Solved the Challenges of Commercializing Next-Generation Secondary Batteries

Published 25 Jul.2023 15:17(KST)

Saenggiyun-DGIST Develops Thin-Film Cathode Technology for Aqueous Zinc-Ion Batteries
Higher Capacity and Durability Than Existing Technologies

Domestic researchers have solved the drawbacks of aqueous zinc-ion batteries, emerging as the next-generation secondary battery, unlocking the potential for large capacity and enhanced durability, thus paving the way for commercialization.

Dr. Chanhoon Kim of the Clean Wellbeing Research Group at Saenggiwon, showing the fabricated rear electrode. Photo by Saenggiwon

A joint research team from the Korea Institute of Industrial Technology and Daegu Gyeongbuk Institute of Science and Technology (DGIST) announced on the 25th that they have succeeded in developing a “thick-film cathode technology for aqueous zinc-ion batteries,” which are emerging as next-generation secondary batteries, providing a breakthrough in solving the biggest obstacle to commercialization: the low capacity per unit area.

Secondary batteries, once mainly used in small mobile devices, are now being applied to medium and large devices such as electric vehicles and energy storage systems (ESS), becoming a core of the future energy industry. However, recent frequent ESS fire accidents have raised safety concerns. The “aqueous zinc-ion battery” uses a water-based electrolyte, eliminating the risk of ignition and offering high safety. However, commercialization has been challenging due to a significant capacity drop when manufacturing “thick-film cathodes.” Thick-film cathodes are electrodes where active materials that generate electrical energy are coated thickly on a current collector, which serves as a pathway for electron movement. They are essential for improving the energy density of secondary batteries. Replacing four 30-micrometer (㎛) thick cathodes with one 120㎛ thick thick-film cathode reduces the battery thickness by more than 30% and increases energy density.

The research team solved the capacity degradation problem of aqueous zinc-ion batteries by imparting hydrophilicity to the cathode binder used in commercial lithium-ion batteries (an adhesive material added to help active materials and conductive agents adhere well to the current collector). Lithium-ion batteries use polyvinylidene fluoride (PVdF), a fluorine-based polymer, as a binder to adhere active materials and conductive agents to the current collector. However, PVdF is hydrophobic and does not bond well with water molecules, hindering the wetting of the finished cathode by the aqueous electrolyte. Conductive agents facilitate electron movement between the cathode and anode active materials.
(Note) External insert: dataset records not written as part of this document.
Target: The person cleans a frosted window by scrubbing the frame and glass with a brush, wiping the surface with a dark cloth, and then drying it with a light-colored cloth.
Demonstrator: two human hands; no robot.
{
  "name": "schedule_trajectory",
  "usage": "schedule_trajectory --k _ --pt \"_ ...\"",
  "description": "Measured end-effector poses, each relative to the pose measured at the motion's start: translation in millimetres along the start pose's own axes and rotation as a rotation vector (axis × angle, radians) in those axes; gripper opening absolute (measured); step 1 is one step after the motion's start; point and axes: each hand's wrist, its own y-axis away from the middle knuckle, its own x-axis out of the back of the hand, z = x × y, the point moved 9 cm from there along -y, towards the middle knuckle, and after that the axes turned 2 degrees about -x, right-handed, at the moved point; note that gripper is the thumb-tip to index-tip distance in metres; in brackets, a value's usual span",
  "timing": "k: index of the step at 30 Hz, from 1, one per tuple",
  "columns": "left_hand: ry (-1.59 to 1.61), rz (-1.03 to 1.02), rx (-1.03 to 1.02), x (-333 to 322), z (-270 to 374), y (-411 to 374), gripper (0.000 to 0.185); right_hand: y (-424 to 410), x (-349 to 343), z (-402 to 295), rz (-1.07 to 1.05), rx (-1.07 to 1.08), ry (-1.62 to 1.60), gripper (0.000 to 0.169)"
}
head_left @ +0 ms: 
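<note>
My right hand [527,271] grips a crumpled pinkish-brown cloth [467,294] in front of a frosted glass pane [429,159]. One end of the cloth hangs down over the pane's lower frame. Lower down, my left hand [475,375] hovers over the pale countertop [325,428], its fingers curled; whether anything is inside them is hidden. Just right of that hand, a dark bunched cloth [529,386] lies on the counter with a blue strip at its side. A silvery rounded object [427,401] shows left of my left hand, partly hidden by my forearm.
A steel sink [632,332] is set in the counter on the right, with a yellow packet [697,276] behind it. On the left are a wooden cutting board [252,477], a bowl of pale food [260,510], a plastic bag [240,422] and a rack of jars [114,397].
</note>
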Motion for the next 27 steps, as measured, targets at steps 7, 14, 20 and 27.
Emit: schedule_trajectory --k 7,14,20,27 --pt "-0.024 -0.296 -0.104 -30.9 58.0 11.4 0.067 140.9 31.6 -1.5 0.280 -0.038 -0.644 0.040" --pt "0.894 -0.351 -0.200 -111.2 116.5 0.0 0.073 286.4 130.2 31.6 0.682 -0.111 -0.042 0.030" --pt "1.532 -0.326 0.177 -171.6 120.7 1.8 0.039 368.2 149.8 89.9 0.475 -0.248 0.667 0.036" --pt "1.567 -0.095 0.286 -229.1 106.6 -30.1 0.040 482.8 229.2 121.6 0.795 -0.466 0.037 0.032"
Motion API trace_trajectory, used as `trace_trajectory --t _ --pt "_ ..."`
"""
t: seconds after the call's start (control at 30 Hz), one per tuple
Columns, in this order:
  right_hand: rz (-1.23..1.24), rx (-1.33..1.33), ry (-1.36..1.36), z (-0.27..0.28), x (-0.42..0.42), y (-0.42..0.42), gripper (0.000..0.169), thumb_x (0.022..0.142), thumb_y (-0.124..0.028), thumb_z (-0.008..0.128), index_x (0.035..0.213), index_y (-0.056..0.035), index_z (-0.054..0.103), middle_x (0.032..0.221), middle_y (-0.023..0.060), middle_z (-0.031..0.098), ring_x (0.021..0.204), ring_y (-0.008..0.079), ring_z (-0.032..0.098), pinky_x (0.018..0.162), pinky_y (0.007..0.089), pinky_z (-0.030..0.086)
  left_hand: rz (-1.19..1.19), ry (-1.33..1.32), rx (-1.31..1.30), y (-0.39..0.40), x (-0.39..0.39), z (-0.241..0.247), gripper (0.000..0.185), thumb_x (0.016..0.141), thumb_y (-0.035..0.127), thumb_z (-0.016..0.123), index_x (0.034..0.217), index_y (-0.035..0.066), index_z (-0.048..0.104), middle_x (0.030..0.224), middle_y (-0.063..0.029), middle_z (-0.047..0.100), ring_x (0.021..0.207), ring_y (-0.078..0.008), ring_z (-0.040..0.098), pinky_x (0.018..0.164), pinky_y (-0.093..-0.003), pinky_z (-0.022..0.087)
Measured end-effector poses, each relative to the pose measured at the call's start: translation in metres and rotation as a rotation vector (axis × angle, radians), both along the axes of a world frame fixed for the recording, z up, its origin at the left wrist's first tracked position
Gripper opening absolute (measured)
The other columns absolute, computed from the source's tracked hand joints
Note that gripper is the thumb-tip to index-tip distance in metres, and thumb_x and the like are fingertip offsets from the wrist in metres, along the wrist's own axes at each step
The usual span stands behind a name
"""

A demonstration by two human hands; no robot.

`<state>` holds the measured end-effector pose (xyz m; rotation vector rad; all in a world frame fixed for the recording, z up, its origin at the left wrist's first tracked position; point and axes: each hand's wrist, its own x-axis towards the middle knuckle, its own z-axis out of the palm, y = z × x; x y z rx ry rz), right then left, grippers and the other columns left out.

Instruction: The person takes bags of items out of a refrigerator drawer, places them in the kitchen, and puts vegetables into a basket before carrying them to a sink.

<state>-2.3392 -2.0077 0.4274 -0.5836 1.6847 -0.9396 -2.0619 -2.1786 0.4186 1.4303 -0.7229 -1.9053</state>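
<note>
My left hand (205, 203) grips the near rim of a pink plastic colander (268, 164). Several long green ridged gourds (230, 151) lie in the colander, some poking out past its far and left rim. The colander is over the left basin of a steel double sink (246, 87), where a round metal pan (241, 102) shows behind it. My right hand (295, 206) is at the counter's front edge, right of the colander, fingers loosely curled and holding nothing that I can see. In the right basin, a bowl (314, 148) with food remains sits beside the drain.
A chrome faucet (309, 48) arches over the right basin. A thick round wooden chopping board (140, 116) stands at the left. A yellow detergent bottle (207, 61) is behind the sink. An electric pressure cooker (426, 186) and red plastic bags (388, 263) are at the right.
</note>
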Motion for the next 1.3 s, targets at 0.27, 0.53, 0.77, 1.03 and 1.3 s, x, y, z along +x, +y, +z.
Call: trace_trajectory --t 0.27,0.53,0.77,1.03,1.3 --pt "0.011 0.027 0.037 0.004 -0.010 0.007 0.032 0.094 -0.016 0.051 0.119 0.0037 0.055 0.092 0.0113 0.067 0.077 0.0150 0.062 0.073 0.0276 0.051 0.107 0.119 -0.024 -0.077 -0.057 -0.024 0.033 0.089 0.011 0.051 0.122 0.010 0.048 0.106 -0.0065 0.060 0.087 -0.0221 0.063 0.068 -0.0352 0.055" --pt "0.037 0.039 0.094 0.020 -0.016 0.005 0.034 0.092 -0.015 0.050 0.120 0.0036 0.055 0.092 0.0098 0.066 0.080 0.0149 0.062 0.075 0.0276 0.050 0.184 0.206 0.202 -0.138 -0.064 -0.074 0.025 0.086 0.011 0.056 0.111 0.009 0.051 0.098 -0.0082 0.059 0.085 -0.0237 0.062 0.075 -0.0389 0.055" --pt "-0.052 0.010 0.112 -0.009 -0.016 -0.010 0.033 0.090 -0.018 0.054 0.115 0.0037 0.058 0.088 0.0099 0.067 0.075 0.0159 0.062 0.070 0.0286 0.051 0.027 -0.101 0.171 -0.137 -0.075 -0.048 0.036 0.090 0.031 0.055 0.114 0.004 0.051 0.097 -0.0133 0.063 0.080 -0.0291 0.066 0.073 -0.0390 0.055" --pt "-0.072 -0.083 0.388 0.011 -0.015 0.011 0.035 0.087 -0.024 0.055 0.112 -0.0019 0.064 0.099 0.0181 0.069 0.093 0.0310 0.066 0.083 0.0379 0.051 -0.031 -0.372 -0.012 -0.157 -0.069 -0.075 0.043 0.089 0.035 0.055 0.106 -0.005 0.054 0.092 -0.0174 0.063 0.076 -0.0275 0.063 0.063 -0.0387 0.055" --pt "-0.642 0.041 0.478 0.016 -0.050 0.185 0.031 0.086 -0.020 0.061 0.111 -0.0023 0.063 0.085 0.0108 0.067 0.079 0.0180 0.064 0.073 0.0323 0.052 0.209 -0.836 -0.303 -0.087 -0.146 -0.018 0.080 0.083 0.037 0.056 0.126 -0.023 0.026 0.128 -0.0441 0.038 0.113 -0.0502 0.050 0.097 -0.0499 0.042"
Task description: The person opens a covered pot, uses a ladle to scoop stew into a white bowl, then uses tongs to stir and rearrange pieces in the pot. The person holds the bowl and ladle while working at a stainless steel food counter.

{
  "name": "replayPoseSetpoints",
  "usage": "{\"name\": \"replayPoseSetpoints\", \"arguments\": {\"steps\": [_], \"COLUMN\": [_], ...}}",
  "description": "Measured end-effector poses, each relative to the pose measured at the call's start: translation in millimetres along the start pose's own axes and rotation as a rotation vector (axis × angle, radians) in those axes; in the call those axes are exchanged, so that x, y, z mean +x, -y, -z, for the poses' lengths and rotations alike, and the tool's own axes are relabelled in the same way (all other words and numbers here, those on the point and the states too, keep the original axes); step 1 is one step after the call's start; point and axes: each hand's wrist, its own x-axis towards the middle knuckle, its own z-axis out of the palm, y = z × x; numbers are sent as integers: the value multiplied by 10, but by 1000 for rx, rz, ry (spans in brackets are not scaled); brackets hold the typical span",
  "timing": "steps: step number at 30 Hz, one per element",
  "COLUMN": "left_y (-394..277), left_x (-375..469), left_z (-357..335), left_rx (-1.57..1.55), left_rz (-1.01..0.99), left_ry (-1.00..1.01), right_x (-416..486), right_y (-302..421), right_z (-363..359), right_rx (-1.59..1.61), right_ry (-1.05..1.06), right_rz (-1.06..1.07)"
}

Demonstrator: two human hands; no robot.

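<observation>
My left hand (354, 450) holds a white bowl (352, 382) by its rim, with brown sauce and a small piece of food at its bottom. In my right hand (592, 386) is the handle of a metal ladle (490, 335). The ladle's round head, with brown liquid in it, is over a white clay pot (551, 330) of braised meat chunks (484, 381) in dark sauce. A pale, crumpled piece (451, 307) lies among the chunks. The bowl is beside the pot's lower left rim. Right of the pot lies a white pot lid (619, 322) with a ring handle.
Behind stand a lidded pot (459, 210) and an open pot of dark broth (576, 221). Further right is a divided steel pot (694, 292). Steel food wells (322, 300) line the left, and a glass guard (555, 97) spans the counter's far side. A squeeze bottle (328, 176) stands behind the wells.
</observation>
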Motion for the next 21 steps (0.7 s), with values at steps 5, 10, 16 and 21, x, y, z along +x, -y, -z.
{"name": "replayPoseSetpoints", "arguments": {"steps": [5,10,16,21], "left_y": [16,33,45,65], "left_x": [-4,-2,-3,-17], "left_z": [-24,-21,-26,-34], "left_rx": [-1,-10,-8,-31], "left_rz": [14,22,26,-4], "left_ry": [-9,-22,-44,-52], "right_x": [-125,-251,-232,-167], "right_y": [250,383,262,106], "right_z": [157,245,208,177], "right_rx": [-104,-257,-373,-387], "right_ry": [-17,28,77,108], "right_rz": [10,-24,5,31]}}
Especially, the thicker the cathode, the higher the tortuosity, making it difficult for the aqueous electrolyte to penetrate inside the electrode. Cathodes that are not penetrated by the electrolyte suffer from poor zinc-ion supply, limiting the capacity realization of aqueous ion batteries. The research team solved this long-standing problem by simply sulfonating the existing lithium-ion battery binder to create a hydrophilic Sulfonated PVdF (S-PVdF). Sulfonation (Aromatic Sulfonation) is a substitution reaction used to increase the hydrophilicity of polymer electrolyte membranes for fuel cells. The reformed S-PVdF binder contains abundant sulfonate functional groups within its molecules,

which improves the wettability of the aqueous electrolyte and increases ionic conductivity by about ten times compared to conventional PVdF.

The sulfonate functional groups enhance the polarity of the S-PVdF binder, improving the dispersion of cathode active materials within the electrode. This advancement addresses the biggest challenge in manufacturing thick-film cathodes with high energy density: the uneven distribution and low adhesion of active materials, binders, and conductive agents within the electrode. Using the developed S-PVdF binder, a thick-film electrode with an active material loading of 6 mg/cm² was fabricated and analyzed, showing an initial reversible capacity increase of more than 20% compared to the conventional binder. Furthermore, over 3,000 cycles, it maintained consistently higher reversible capacity than cathodes using PVdF, effectively suppressing cathode dissolution and demonstrating more than twice the capacity retention rate even at high temperatures.